# New Fagor Dro--installation Advice?



## modela (Jan 13, 2016)

I just purchased a Fagor Dro for my Bridgeport and am getting ready to install it.  It is 3-axis.  As usual, the instructions are very limited.  I am seeking some advice on the following:

Is there any pitfalls to avoid in installation?

I haven't found anything on the scales to tell if they are glass or magnetic.  I assume they are glass.

Mounting the x-axis scale at the back means that the table will move backward till it hits the x-axis scale.  Has anyone run into this?  Perhaps a stop would be in order.

I figure that I might mount the Display on the wall instead of the machine.  Any problems there?

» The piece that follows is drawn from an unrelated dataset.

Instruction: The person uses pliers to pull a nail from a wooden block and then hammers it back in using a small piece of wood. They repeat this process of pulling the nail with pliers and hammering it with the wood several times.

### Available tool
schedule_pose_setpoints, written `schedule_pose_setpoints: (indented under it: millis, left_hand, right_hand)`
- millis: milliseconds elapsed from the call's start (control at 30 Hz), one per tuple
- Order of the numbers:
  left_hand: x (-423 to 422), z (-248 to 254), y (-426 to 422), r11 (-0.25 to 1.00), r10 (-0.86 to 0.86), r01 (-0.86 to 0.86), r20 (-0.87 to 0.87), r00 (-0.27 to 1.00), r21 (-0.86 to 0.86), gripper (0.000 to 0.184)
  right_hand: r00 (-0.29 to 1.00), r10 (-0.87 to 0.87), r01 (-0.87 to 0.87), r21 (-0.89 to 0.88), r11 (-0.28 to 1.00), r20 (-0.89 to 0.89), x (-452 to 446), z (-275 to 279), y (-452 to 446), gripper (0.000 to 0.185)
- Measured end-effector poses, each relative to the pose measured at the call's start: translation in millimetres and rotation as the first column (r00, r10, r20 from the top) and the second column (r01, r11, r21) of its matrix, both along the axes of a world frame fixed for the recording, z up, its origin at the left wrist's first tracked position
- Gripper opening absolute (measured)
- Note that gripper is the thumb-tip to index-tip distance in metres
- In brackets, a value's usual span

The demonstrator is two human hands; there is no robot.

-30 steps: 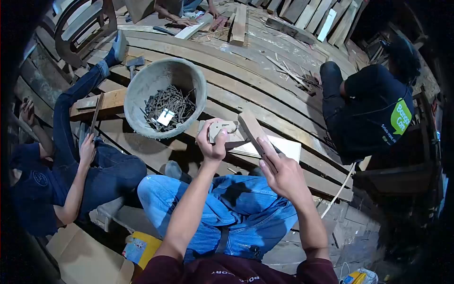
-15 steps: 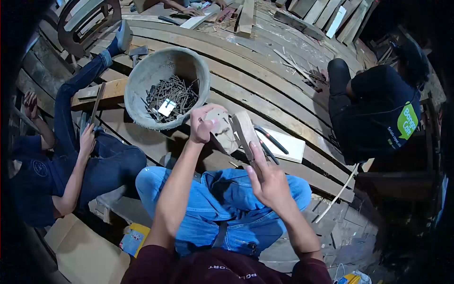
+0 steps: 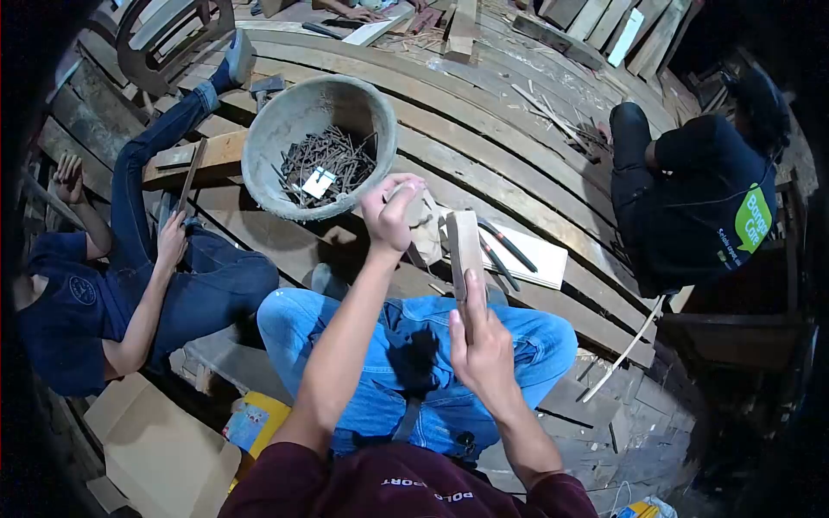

Any other suggestions that could make my life a bit easier?

Thanks in advance,

Jim


----------



## seasicksteve (Jan 13, 2016)

I just did a set on my lathe. One big no no is to be sure you dont run the reader head off the end of the scale ( jam it into the end of the scale). The scales should be trammed in and the reader head positioned so that it runs freely not twisted or off level. The x scale on my bridgeport is on the front of the table not the back. If you put it on the back use a spacer as you said so you dont jam the scale, I did this on the lathe install so the tailstock could not hit the y axis scale. As far as wall mounting the readout I would want to have it at arms reach so you can manipulate the display, zero out an axis ect. If this can be accomplished with wall mounting it would be fine otherwise Id be inclined to keep it where you can reach it


----------



## modela (Jan 13, 2016)

seasicksteve said:


> I just did a set on my lathe. One big no no is to be sure you dont run the reader head off the end of the scale ( jam it into the end of the scale). The scales should be trammed in and the reader head positioned so that it runs freely not twisted or off level. The x scale on my bridgeport is on the front of the table not the back. If you put it on the back use a spacer as you said so you dont jam the scale, I did this on the lathe install so the tailstock could not hit the y axis scale. As far as wall mounting the readout I would want to have it at arms reach so you can manipulate the display, zero out an axis ect. If this can be accomplished with wall mounting it would be fine otherwise Id be inclined to keep it where you can reach it


Thanks for the information.  I was thinking that on the back it would get less cuttings on it and be a bit more protected.  Also the stop for the power feed is located on the front.  The mounting on the back also seems simplest to install but one does lose some of the Y-axis travel.


----------



## davidh (Jan 14, 2016)

put the "X" on the front and make a "swarf guard" to go over it.  it does not need to be necessarily bullet proof, just use caution when loading the table or changing your vice.   i 18 ga. sheet metal u-shape or similar would work.  also, search google with "image bridgeport dro" and you should get a boatload of photos to look at.


----------



## modela (Jan 14, 2016)

davidh said:


> put the "X" on the front and make a "swarf guard" to go over it.  it does not need to be necessarily bullet proof, just use caution when loading the table or changing your vice.   i 18 ga. sheet metal u-shape or similar would work.  also, search google with "image bridgeport dro" and you should get a boatload of photos to look at.


That is helpful.


----------



## modela (Jan 14, 2016)

Most of the images I saw were mounted on the back.  You would lose the width of the scale and would need a stop to protect the scale.  In my case I would not have to re-mount the power feed stops.

I also saw the 
	

		
			
		

		
	



	

		
			
		

		
	
 z shaped protector.


----------



## middle.road (Jan 14, 2016)

I vote for the rear and a stop. Front mount and Murphy pops out of the woodwork and takes it out.
(This coming from the guy who currently doesn't have a work X scale on his DRO...  )


----------



## Doubleeboy (Jan 14, 2016)

modela said:


> I just purchased a Fagor Dro for my Bridgeport and am getting ready to install it.  It is 3-axis.  As usual, the instructions are very limited.  I am seeking some advice on the following:
> 
> Is there any pitfalls to avoid in installation?
> 
> ...


 
One of the best manuals for DRO install was written by Shooting Star, a decidedly second tier DRO whose value has been bested by the cheaper glass scale DRO's out of Asia.   If you can find a Shooting Star manual online I think it will help you a lot, DRO installs are generic and SS being a North American Company the manual was written by folks who could actually construct a sentence while thinking in English as opposed to trying to translate a thought from  Chinese to English.  Likewise the Newall manual for my C80 is excellent and also applies mostly to all DRO installs.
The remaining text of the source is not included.